§ DATA SHOWN:
= Beginning of Section =

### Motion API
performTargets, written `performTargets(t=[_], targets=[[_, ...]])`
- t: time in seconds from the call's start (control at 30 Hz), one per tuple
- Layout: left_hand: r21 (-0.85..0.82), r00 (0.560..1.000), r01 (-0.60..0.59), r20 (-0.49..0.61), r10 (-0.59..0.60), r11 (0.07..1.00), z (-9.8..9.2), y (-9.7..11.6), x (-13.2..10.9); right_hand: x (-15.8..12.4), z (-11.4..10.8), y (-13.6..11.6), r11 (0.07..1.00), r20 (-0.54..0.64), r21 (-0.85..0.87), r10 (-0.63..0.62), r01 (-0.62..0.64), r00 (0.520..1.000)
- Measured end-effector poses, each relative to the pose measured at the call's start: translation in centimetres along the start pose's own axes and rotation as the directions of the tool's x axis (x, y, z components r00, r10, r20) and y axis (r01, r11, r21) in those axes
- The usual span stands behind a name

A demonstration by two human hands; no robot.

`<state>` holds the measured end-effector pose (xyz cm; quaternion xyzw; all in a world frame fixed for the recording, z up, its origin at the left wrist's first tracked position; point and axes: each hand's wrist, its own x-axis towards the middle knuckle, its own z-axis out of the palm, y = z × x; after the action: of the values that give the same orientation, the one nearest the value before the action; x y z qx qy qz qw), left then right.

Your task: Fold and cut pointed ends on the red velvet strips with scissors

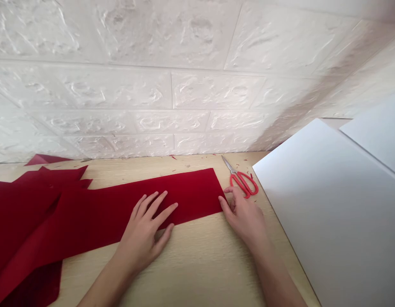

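Note:
A long strip of red felt (98, 209) lies across a light wooden table (200, 260). My left hand (146, 230) rests flat on the strip's near edge, fingers spread. My right hand (242, 213) sits at the strip's right end, thumb and fingers touching the felt's near right corner; whether they pinch it I cannot tell. Red-handled scissors (242, 179) lie just beyond my right hand, blades pointing toward the wall.
More red felt pieces (34, 179) are piled at the left. A large white board (338, 213) covers the table's right side, with a second white sheet (379, 132) behind it. A white brick-pattern wall (184, 76) stands at the back. Small red scraps dot the table.

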<state>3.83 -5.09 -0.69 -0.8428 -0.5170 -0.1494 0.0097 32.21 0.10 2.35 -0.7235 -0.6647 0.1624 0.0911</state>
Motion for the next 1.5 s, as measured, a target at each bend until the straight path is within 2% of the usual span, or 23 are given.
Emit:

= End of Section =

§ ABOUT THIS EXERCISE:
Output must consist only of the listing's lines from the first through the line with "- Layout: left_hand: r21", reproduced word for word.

§ THE ANSWER:
### Motion API
performTargets, written `performTargets(t=[_], targets=[[_, ...]])`
- t: time in seconds from the call's start (control at 30 Hz), one per tuple
- Layout: left_hand: r21 (-0.85..0.82), r00 (0.560..1.000), r01 (-0.60..0.59), r20 (-0.49..0.61), r10 (-0.59..0.60), r11 (0.07..1.00), z (-9.8..9.2), y (-9.7..11.6), x (-13.2..10.9); right_hand: x (-15.8..12.4), z (-11.4..10.8), y (-13.6..11.6), r11 (0.07..1.00), r20 (-0.54..0.64), r21 (-0.85..0.87), r10 (-0.63..0.62), r01 (-0.62..0.64), r00 (0.520..1.000)

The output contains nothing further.